Isso significa que precisamos transcender o que está acontecendo dentro do local de trabalho e chegar a trabalhadores desorganizados e capazes de lutar com eles além do local de trabalho. Esse é um papel que os sindicatos podem desempenhar nas vidas das pessoas da classe trabalhadora.

O movimento dos trabalhadores foi atacado e reprimido. Eles ainda são a força de combate mais eficaz para as pessoas da classe trabalhadora, porque pode ser esse poder coletivo para os trabalhadores lutarem e se protegerem contra o interesse dos patrões.

Quais são os próximos passos?

Eles estão parando o serviço de transporte público até segunda-feira. Infelizmente, não vou trabalhar de forma a poder conversar com colegas de trabalho. Mas acho que consegui estabelecer métodos para manter a comunicação e a organização fora do local de trabalho.

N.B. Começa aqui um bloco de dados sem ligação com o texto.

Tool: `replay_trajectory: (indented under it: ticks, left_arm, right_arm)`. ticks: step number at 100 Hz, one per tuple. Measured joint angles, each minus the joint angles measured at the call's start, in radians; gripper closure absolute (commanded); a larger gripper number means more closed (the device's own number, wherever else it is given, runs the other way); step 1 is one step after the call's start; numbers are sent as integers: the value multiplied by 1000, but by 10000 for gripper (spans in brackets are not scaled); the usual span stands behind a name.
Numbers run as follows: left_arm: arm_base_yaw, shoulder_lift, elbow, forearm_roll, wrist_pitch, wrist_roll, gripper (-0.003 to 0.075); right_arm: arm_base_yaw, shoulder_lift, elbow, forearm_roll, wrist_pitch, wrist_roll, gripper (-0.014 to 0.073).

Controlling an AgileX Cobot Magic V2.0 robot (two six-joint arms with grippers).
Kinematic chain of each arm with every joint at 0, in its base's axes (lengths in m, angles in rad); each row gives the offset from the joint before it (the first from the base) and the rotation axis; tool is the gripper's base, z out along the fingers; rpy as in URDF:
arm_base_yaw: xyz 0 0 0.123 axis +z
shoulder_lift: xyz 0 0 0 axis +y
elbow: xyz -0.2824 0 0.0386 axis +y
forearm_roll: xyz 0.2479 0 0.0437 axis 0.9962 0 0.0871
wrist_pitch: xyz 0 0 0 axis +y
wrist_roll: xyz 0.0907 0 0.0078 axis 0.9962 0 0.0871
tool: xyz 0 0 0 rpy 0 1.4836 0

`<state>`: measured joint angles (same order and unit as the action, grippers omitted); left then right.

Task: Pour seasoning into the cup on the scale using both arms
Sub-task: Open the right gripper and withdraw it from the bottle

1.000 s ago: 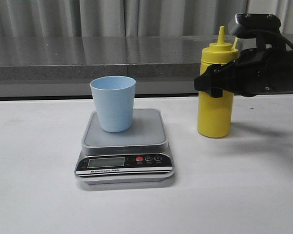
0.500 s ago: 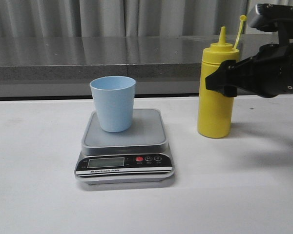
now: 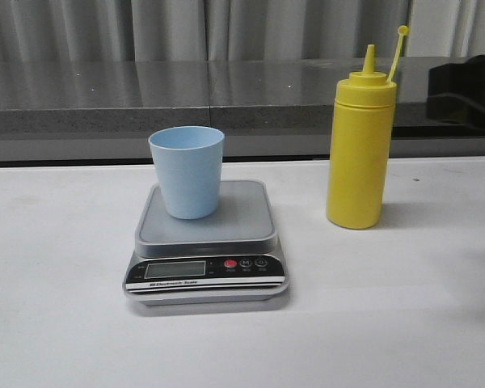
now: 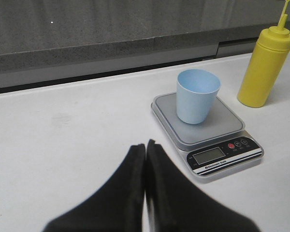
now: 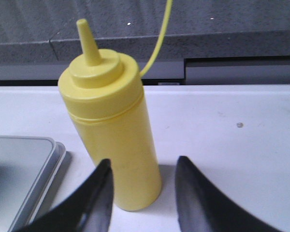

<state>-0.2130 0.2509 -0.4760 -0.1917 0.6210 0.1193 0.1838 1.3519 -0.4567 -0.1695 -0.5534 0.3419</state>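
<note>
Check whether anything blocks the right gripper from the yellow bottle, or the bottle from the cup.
Nothing visible does. The right gripper is open with the seasoning bottle just ahead of its fingers. Only bare table lies between the bottle and the cup on the scale.

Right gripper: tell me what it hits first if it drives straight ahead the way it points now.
Most likely the seasoning bottle. The right gripper is open, and the bottle stands just ahead, nearer one finger than centred in the gap, so that finger may touch it first; depth is unclear.

Even, bright light; soft shadows (gripper fingers (image 5: 183, 203) look slightly blurred).
</note>
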Motion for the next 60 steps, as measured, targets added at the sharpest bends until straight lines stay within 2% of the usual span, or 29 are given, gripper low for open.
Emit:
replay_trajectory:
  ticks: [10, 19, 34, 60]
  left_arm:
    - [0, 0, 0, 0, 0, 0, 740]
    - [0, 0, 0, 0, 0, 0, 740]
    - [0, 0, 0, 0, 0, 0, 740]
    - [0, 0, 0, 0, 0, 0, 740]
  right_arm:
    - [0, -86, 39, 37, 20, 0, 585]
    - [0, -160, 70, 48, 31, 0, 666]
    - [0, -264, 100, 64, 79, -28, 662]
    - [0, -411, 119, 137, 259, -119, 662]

Vou encorajá-los a participar dos protestos. No sábado, espera-se um grande protesto novamente, e vejo um momento para organizar um contingente trabalhista que mostre solidariedade com os manifestantes. Esta é uma oportunidade para os trabalhadores mostrarem que podem usar sua posição para lutar por justiça e avançar com as exigências que os manifestantes apresentam. Os trabalhadores organizados também podem agir coletivamente para interromper a produção e os lucros empresariais, que é a maior ameaça para a classe política dominante.

Entrevista publicada a 29 de Maio

*Fonte: https://hardcrackers.com/injury-one-injury-minneapolis-bus-driver-solidarity-minneapolis-protesters/?fbclid=IwAR1kATSW6GoYwGGndYE_iIQFaPB1o09-TWZ53RwCp5YT_a3xxc-nXsNX-Xc

1ATU significa Amalgamated Transit Union, que poderia ser traduzido como Sindicato Unificado dos Transportes. Nos EUA, os Sindicatos organizam-se através de departamentos locais numerados, neste caso o trabalhador entrevistado pertence ao departamento local 1005.

2Socialist Alternative é uma organização trotskista, secção norte-americana da corrente internacional ISA.